Why bother with C? Well, when a C library is audited and battle-tested, it may be better to just use it rather than reinvent the wheel, which is exactly what Zig enables you to do easily.

Defer is great

In the C implementation, there’s heavy abuse of gotos in order to free data whenever some computation finishes or when errors occur. This is where C gets a bad rap, because the need to do manual memory management along with copious amounts of indirection leads to bug-prone code.
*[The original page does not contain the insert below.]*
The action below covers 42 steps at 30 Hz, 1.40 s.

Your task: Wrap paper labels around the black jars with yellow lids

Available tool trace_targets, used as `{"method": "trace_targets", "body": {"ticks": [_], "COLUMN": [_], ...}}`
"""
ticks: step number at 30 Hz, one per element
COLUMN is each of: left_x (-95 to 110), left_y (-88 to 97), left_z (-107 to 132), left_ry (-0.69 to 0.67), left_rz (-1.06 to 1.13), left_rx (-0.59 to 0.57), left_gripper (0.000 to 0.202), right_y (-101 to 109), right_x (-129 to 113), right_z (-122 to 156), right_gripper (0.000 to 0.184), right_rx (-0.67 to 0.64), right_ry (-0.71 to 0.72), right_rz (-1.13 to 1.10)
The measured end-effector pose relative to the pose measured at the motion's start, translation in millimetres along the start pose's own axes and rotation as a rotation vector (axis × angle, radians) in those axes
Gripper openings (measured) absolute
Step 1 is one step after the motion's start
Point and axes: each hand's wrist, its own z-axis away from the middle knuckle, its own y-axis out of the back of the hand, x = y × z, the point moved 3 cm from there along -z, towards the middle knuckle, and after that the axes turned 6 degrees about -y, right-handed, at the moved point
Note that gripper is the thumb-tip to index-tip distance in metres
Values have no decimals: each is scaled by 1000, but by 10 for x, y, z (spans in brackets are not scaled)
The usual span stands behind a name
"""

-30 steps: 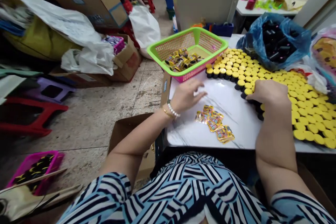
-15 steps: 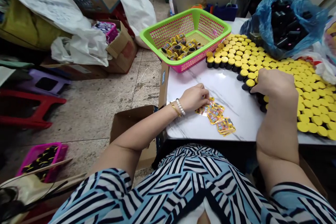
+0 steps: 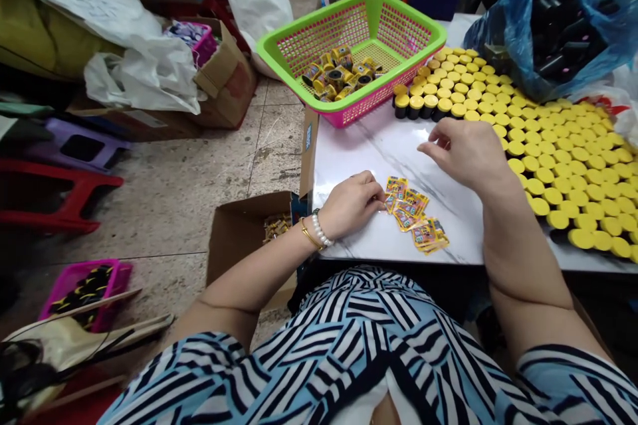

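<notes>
My left hand [image 3: 353,203] rests on the white marble table [image 3: 379,146], fingers pinched on the top label of a small stack of yellow printed labels [image 3: 415,218]. My right hand [image 3: 466,154] hovers just right of the stack, fingers curled downward. What lies under its palm is hidden. It sits at the left edge of a wide field of black jars with yellow caps [image 3: 553,153] standing upright on the table.
A green and pink basket [image 3: 294,83] with several labelled jars [image 3: 339,73] stands at the table's far left. A blue bag of black jars [image 3: 553,20] lies behind the caps. On the floor sit an open cardboard box [image 3: 249,239], a pink basket [image 3: 84,289] and stools [image 3: 60,199].
My left hand came down from near the basket onto the label stack and pinched it. My right hand lifted off the jars and moved left toward the labels.
</notes>
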Motion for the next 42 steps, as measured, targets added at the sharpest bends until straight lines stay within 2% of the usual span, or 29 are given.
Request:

Instead of doing all that, Zig encourages the alloc-defer pair pattern:

    const allocator = std.testing.allocator;
    // This allocates
    const cfg = try KZGTrustedSetupConfig.loadFromFile(
        allocator,
        "./src/trusted_setup.txt",
    );
    // This frees when out of scope
    defer cfg.deinit();

This means less cognitive load on thinking about where and when to free your memory.

General cleanliness

Generally, the Zig version felt slightly cleaner to me and came out to about ~1100LOC (including tests). The c_kzg_4844.c file alone came to about 1.5x of that.

Conclusion

Implementing the 4844 variant of KZG for myself was a good practice for me to uncover what goes behind the scenes during KZG, and its connection to EIP-4844. While this isn’t really made to be used as a SNARK, it is still really cool to see commitment schemes used in practice.

Commitment schemes are like magic when applied in the right scenarios to save on space and the work to be done.